Tuesday 3 February 2015

Roald Dahl and vaccinations

From the Essential Baby website

It's the saddest story Roald Dahl ever wrote - a poignant letter pleading for parents to vaccinate their children against measles, after his daughter died from the disease aged 7.

Dahl's 1988 plea for the Sandwell Health Authority in Britain urged everyone to vaccinate their children, and has resurfaced in the wake of the measles outbreak in California, where unvaccinated individuals have been infected by a contagious Disneyland visitor.

Olivia was Dahl's oldest daughter and in 1962 seemed to be recovering well from what was then a common childhood illness when she went rapidly downhill.

She had contracted measles encephalitis, which occurs in just 0.1 per cent of reported cases.

More than 20 years after Olivia 's death, Dahl, the author of such classics as Charlie and the Chocolate Factory, Boy, and Matilda, wrote to British parents.

Dahl wrote:

"Olivia, my eldest daughter, caught measles when she was seven years old. As the illness took its usual course I can remember reading to her often in bed and not feeling particularly alarmed about it. Then one morning, when she was well on the road to recovery, I was sitting on her bed showing her how to fashion little animals out of coloured pipe-cleaners, and when it came to her turn to make one herself, I noticed that her fingers and her mind were not working together and she couldn't do anything.

"'Are you feeling all right?' I asked her.

"'I feel all sleepy,' she said.

"In an hour, she was unconscious. In twelve hours she was dead.

"The measles had turned into a terrible thing called measles encephalitis and there was nothing the doctors could do to save her. That was twenty-four years ago in 1962, but even now, if a child with measles happens to develop the same deadly reaction from measles as Olivia did, there would still be nothing the doctors could do to help her.

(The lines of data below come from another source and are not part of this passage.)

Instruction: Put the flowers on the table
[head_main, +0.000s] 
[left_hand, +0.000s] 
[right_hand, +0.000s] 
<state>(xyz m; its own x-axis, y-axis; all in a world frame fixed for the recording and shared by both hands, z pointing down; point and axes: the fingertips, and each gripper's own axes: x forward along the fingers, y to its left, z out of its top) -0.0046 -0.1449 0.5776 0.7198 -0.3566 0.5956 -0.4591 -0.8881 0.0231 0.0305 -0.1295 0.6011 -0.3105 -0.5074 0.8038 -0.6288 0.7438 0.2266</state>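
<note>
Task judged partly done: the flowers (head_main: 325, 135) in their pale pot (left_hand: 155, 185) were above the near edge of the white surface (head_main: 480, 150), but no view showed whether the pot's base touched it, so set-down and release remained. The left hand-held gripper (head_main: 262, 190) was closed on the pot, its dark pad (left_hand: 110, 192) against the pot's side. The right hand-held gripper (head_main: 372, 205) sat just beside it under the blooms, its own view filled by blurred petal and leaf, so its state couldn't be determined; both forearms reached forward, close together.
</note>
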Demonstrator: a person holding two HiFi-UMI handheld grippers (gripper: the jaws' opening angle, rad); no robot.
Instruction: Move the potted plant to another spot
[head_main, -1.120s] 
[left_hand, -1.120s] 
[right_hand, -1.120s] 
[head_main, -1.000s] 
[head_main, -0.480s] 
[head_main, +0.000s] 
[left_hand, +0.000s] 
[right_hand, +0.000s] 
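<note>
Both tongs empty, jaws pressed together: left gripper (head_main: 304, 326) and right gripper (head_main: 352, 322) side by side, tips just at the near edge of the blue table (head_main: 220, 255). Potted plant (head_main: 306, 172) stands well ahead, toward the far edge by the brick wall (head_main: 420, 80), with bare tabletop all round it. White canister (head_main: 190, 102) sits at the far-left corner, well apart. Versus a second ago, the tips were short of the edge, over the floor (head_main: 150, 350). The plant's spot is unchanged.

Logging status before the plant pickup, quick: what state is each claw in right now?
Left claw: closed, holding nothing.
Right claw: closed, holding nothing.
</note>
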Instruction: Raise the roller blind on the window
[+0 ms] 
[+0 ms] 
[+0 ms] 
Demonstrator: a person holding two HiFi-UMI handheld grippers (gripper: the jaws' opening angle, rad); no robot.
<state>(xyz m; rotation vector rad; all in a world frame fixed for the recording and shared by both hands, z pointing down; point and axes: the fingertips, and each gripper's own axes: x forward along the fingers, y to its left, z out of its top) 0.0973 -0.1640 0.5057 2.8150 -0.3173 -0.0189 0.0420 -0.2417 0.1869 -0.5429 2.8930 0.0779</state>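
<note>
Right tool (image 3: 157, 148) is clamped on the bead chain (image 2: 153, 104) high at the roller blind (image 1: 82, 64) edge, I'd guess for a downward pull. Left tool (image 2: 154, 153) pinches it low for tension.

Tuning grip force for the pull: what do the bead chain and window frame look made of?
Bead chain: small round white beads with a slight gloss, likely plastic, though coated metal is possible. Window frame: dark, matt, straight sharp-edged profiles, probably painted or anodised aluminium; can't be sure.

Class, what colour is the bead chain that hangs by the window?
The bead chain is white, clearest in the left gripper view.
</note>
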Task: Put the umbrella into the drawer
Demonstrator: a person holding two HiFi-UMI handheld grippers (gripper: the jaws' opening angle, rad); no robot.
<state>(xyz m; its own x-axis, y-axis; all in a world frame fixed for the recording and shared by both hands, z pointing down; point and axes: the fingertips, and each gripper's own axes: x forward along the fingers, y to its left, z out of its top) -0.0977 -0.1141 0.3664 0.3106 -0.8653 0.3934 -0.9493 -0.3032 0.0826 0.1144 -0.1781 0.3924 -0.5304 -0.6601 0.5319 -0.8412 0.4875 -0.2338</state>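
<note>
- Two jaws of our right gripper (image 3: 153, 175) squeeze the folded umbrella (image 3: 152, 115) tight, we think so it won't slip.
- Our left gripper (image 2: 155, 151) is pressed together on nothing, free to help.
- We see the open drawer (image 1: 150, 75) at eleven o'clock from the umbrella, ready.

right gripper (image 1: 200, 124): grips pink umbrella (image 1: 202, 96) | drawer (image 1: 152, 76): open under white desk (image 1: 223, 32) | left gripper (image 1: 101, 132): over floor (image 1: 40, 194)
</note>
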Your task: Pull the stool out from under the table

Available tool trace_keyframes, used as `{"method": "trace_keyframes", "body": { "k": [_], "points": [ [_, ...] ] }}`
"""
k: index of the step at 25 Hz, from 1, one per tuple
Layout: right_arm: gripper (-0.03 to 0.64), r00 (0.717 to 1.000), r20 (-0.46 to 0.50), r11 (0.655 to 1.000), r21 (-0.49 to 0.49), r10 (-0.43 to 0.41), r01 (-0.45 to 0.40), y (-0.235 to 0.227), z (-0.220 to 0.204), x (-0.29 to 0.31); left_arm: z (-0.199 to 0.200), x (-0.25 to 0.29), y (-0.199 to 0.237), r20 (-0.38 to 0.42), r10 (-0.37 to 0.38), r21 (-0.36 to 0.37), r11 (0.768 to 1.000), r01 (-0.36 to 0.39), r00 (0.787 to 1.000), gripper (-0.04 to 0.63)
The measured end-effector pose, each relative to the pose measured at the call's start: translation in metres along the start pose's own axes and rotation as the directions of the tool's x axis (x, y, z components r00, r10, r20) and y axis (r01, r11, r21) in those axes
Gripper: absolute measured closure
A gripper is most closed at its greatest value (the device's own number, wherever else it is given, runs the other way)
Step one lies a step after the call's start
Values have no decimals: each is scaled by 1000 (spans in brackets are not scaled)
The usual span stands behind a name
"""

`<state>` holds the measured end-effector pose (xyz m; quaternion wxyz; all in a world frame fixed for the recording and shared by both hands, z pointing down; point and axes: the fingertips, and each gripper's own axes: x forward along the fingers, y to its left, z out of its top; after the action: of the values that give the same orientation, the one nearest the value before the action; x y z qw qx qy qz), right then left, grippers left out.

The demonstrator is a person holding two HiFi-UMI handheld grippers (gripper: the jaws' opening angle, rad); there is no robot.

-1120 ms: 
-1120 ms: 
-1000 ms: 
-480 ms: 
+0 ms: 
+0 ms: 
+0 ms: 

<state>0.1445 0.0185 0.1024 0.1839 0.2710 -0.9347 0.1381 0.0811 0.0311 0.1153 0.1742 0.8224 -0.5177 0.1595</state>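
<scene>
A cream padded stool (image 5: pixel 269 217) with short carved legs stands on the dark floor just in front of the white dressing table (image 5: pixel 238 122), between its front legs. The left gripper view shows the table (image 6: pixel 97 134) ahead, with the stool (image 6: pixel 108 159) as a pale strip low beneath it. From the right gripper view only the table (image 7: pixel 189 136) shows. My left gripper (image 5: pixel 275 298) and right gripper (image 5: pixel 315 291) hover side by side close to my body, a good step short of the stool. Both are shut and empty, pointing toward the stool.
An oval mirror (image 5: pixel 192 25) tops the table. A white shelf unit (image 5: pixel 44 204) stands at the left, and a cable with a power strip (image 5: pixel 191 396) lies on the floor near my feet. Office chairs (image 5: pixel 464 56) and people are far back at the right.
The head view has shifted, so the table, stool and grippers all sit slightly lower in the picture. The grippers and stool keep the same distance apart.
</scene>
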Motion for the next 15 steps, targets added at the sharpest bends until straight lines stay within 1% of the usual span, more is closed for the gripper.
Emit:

"On the other hand, there is today something that parents can do to make sure that this sort of tragedy does not happen to a child of theirs. They can insist that their child is immunised against measles. I was unable to do that for Olivia in 1962 because in those days a reliable measles vaccine had not been discovered. Today a good and safe vaccine is available to every family and all you have to do is to ask your doctor to administer it."

Dahl dedicated two of his books - James and the Giant Peach, and The BFG - to Olivia.

"I know how happy she would be if only she could know that her death had helped to save a good deal of illness and death among other children," he wrote.